A word-for-word copy of the records that follow is needed, with every picture omitted.

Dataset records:
***

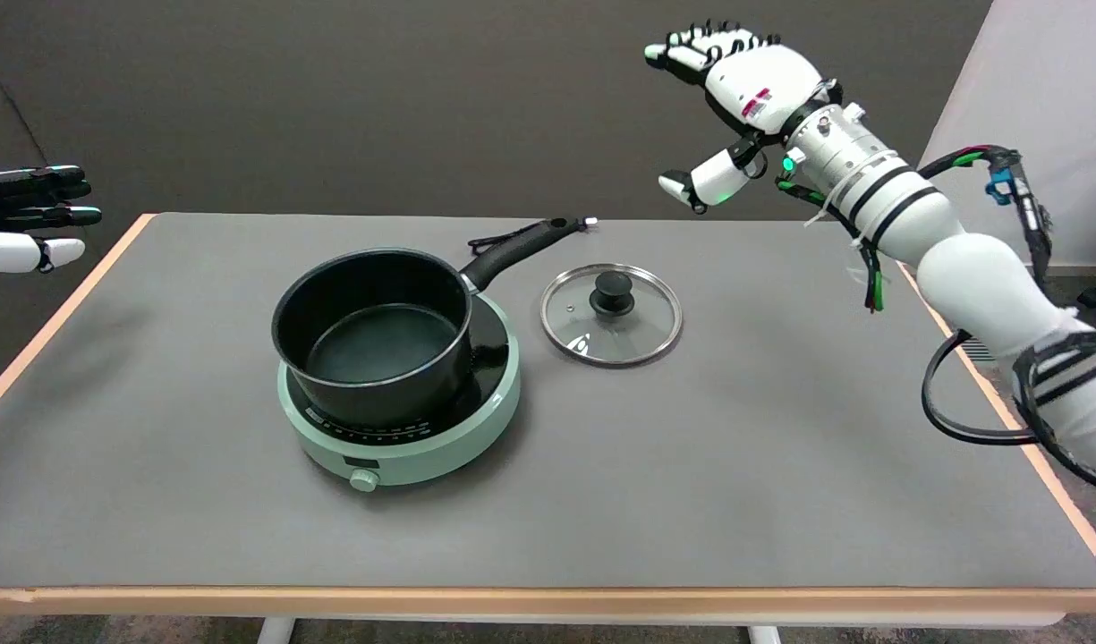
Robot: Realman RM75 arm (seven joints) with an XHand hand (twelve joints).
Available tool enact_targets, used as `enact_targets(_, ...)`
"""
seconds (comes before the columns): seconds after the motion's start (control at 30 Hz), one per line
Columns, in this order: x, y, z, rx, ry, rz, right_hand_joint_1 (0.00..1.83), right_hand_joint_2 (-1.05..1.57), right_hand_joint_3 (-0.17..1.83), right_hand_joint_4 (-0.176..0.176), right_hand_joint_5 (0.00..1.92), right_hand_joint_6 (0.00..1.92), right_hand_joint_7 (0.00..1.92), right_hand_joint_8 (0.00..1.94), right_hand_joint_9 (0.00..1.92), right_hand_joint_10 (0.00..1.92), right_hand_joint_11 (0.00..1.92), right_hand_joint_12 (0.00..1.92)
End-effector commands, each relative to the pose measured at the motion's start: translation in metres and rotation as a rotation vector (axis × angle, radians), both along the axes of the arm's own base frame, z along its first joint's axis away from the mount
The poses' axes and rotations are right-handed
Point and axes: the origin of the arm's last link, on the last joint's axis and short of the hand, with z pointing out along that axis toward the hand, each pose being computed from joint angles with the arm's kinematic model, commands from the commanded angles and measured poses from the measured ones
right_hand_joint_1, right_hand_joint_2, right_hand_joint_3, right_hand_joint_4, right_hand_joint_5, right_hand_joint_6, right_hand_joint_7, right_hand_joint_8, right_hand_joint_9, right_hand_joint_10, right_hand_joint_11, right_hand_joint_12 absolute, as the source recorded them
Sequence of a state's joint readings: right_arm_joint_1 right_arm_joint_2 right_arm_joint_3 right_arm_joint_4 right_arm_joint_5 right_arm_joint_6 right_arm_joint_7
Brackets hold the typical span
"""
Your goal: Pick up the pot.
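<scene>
Bench (691, 501) runs bare along its near edge, grey mat with a pale wood rim, so nothing crowds me on that side. Nearest of the things is the green hotplate (400, 420), its knob facing the near edge, left of the bench's middle. The pot (373, 335) sits squarely on it, black, uncovered and seemingly empty, presumably set there as if for cooking. Its handle (512, 252) slants away toward the far edge and to the right, which I judge the natural place to take hold. Just right of the hotplate the glass lid (611, 313) lies flat, knob up, apart from the pot and close under the handle's line, so a low sweep from the right could clip it. My right hand (735, 98) hangs high above the far right part of the bench, well apart from the handle, fingers spread, thumb hanging down, holding nothing. Room between hand and handle looks open; coming down from above the far edge seems safest.
</scene>
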State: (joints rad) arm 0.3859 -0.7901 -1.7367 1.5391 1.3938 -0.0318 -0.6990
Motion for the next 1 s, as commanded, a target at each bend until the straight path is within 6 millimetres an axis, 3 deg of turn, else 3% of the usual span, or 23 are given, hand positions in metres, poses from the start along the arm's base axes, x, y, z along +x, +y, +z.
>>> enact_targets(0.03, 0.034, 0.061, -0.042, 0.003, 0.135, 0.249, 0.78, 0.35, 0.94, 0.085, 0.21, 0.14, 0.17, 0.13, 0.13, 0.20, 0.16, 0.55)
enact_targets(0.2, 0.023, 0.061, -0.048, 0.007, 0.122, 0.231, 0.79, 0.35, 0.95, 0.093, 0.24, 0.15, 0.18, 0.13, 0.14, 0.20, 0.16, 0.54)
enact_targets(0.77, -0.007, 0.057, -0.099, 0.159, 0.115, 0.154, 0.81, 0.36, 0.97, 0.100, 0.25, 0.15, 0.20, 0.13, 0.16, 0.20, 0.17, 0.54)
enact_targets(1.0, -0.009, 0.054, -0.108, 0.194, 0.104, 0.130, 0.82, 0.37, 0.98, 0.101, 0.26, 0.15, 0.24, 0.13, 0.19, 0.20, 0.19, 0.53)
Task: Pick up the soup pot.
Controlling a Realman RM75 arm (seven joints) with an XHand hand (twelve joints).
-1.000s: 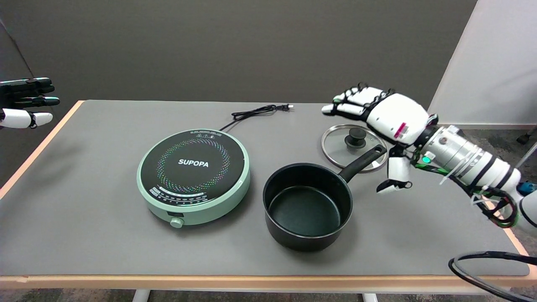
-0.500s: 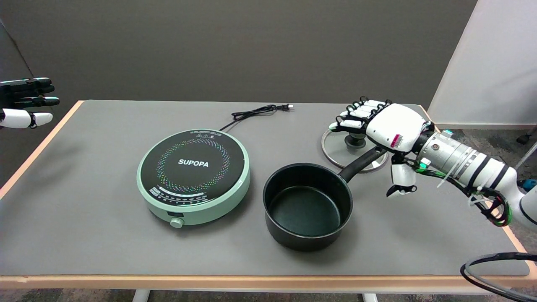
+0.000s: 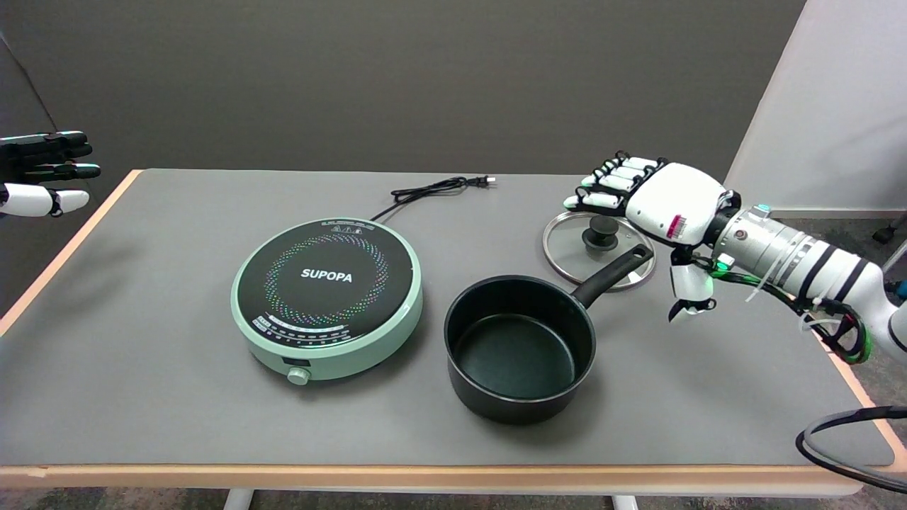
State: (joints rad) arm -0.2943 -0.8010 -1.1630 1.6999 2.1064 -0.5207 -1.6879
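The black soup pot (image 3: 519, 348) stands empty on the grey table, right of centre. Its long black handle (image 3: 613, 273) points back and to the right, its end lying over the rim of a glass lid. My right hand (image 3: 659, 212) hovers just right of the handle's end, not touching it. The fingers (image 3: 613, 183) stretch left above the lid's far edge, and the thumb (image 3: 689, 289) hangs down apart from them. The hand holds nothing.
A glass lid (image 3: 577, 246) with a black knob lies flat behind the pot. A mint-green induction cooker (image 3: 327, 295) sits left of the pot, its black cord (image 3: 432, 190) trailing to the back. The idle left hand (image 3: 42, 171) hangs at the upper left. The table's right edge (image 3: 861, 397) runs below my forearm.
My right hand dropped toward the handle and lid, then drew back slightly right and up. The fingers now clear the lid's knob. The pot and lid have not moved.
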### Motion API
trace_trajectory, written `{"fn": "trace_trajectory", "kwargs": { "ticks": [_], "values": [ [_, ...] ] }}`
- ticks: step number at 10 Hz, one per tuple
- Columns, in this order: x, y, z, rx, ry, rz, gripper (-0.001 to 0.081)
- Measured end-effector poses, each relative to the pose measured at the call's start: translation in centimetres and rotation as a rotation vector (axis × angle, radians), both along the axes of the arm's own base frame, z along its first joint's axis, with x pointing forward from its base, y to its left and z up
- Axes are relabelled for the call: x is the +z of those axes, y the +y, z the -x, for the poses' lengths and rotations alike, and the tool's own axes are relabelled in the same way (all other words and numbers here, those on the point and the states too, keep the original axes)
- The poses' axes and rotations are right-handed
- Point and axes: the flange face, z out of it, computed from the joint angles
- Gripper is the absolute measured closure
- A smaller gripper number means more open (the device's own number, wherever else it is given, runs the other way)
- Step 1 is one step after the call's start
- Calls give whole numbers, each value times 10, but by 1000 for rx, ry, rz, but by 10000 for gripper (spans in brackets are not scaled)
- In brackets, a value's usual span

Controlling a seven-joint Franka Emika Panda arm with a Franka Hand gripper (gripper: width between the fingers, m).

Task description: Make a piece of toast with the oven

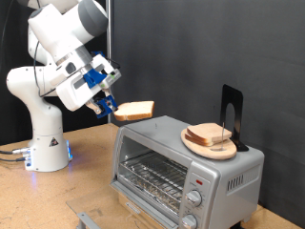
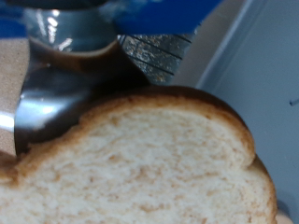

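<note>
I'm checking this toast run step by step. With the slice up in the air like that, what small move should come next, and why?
Probably lower the piece of toast toward the front of the oven. The gripper holds the slice by one edge, in the air above the oven's top corner at the exterior view's left, while the wire rack sits lower behind the glass. Whether the door is open I cannot tell.

A pale slice of toast (image 2: 149, 163) with tan crust fills the frame, oven (image 2: 51, 79) metal behind
</note>
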Motion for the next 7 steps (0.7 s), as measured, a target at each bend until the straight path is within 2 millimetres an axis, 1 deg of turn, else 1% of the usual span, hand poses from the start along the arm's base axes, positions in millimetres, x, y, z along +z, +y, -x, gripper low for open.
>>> {"fn": "trace_trajectory", "kwargs": {
  "ticks": [3,7],
  "values": [
    [-30,-22,7,-4,26,52,337],
    [-80,-47,1,44,91,76,337]
  ]
}}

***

#### [Answer to this task]
Robot: Realman RM75 arm (seven joints) with an XHand hand (twelve joints).
Available tool enact_targets, used as `enact_targets(_, ...)`
"""
seconds (comes before the columns): seconds after the motion's start (control at 30 Hz), one per line
Columns, in this order: x, y, z, rx, ry, rz, right_hand_joint_1 (0.00..1.83), right_hand_joint_2 (-1.05..1.57), right_hand_joint_3 (-0.17..1.83), right_hand_joint_4 (-0.176..0.176), right_hand_joint_5 (0.00..1.92), right_hand_joint_6 (0.00..1.92), right_hand_joint_7 (0.00..1.92), right_hand_joint_8 (0.00..1.94), right_hand_joint_9 (0.00..1.92), right_hand_joint_10 (0.00..1.92), right_hand_joint_11 (0.00..1.92), right_hand_joint_12 (0.00..1.92)
End-effector commands, each relative to the pose measured at the motion's start: translation in metres and rotation as a rotation vector (axis × angle, radians), both along the axes of the arm's own base frame, z along its first joint's axis away from the mount
The poses' axes and rotations are right-handed
Point and axes: the origin of the arm's last link, on the last joint's axis and short of the hand, with z pointing out along that axis toward the hand, each pose being computed from joint angles with the arm's kinematic model, commands from the commanded angles and measured poses from the measured ones
right_hand_joint_1, right_hand_joint_2, right_hand_joint_3, right_hand_joint_4, right_hand_joint_5, right_hand_joint_6, right_hand_joint_7, right_hand_joint_8, right_hand_joint_9, right_hand_joint_10, right_hand_joint_11, right_hand_joint_12 absolute, as the source recorded them
Sequence of a state's joint readings: right_arm_joint_1 right_arm_joint_2 right_arm_joint_3 right_arm_joint_4 right_arm_joint_5 right_arm_joint_6 right_arm_joint_7
Brackets hold the typical span
"""
Your goal: Pick up the pot.
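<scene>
Bench (691, 501) runs bare along its near edge, grey mat with a pale wood rim, so nothing crowds me on that side. Nearest of the things is the green hotplate (400, 420), its knob facing the near edge, left of the bench's middle. The pot (373, 335) sits squarely on it, black, uncovered and seemingly empty, presumably set there as if for cooking. Its handle (512, 252) slants away toward the far edge and to the right, which I judge the natural place to take hold. Just right of the hotplate the glass lid (611, 313) lies flat, knob up, apart from the pot and close under the handle's line, so a low sweep from the right could clip it. My right hand (735, 98) hangs high above the far right part of the bench, well apart from the handle, fingers spread, thumb hanging down, holding nothing. Room between hand and handle looks open; coming down from above the far edge seems safest.
</scene>
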State: (joints rad) arm 0.3859 -0.7901 -1.7367 1.5391 1.3938 -0.0318 -0.6990
Motion for the next 1 s, as commanded, a target at each bend until the straight path is within 6 millimetres an axis, 3 deg of turn, else 3% of the usual span, or 23 are given, hand positions in metres, poses from the start along the arm's base axes, x, y, z along +x, +y, +z.
>>> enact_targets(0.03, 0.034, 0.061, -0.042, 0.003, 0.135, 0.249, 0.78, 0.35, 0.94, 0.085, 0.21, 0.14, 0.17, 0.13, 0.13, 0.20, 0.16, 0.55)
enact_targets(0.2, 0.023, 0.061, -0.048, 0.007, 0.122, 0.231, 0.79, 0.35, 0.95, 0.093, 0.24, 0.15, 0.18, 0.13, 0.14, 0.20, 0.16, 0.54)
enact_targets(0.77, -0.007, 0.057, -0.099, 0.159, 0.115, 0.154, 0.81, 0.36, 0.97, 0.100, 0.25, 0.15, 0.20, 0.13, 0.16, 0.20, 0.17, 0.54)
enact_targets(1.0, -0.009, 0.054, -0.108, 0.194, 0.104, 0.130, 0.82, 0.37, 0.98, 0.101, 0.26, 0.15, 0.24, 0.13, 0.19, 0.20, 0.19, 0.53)
Task: Pick up the soup pot.
Controlling a Realman RM75 arm (seven joints) with an XHand hand (twelve joints).
-1.000s: 
-0.500s: 
+0.000s: 
State: (joints rad) arm -0.2943 -0.8010 -1.1630 1.6999 2.1064 -0.5207 -1.6879
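The black soup pot (image 3: 519, 348) stands empty on the grey table, right of centre. Its long black handle (image 3: 613, 273) points back and to the right, its end lying over the rim of a glass lid. My right hand (image 3: 659, 212) hovers just right of the handle's end, not touching it. The fingers (image 3: 613, 183) stretch left above the lid's far edge, and the thumb (image 3: 689, 289) hangs down apart from them. The hand holds nothing.
A glass lid (image 3: 577, 246) with a black knob lies flat behind the pot. A mint-green induction cooker (image 3: 327, 295) sits left of the pot, its black cord (image 3: 432, 190) trailing to the back. The idle left hand (image 3: 42, 171) hangs at the upper left. The table's right edge (image 3: 861, 397) runs below my forearm.
My right hand dropped toward the handle and lid, then drew back slightly right and up. The fingers now clear the lid's knob. The pot and lid have not moved.
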### Motion API
trace_trajectory, written `{"fn": "trace_trajectory", "kwargs": { "ticks": [_], "values": [ [_, ...] ] }}`
- ticks: step number at 10 Hz, one per tuple
- Columns, in this order: x, y, z, rx, ry, rz, gripper (-0.001 to 0.081)
- Measured end-effector poses, each relative to the pose measured at the call's start: translation in centimetres and rotation as a rotation vector (axis × angle, radians), both along the axes of the arm's own base frame, z along its first joint's axis, with x pointing forward from its base, y to its left and z up
- Axes are relabelled for the call: x is the +z of those axes, y the +y, z the -x, for the poses' lengths and rotations alike, and the tool's own axes are relabelled in the same way (all other words and numbers here, those on the point and the states too, keep the original axes)
- The poses' axes and rotations are right-handed
- Point and axes: the flange face, z out of it, computed from the joint angles
- Gripper is the absolute measured closure
- A smaller gripper number means more open (the device's own number, wherever else it is given, runs the other way)
- Step 1 is one step after the call's start
- Calls give whole numbers, each value times 10, but by 1000 for rx, ry, rz, but by 10000 for gripper (spans in brackets are not scaled)
- In brackets, a value's usual span

Controlling a seven-joint Franka Emika Panda arm with a Franka Hand gripper (gripper: width between the fingers, m).

Task description: Make a piece of toast with the oven


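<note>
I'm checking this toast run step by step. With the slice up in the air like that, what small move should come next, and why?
Probably lower the piece of toast toward the front of the oven. The gripper holds the slice by one edge, in the air above the oven's top corner at the exterior view's left, while the wire rack sits lower behind the glass. Whether the door is open I cannot tell.

A pale slice of toast (image 2: 149, 163) with tan crust fills the frame, oven (image 2: 51, 79) metal behind
</note>
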Motion for the next 7 steps (0.7 s), as measured, a target at each bend until the straight path is within 2 millimetres an axis, 1 deg of turn, else 1% of the usual span, hand poses from the start along the arm's base axes, positions in millimetres, x, y, z along +z, +y, -x, gripper low for open.
>>> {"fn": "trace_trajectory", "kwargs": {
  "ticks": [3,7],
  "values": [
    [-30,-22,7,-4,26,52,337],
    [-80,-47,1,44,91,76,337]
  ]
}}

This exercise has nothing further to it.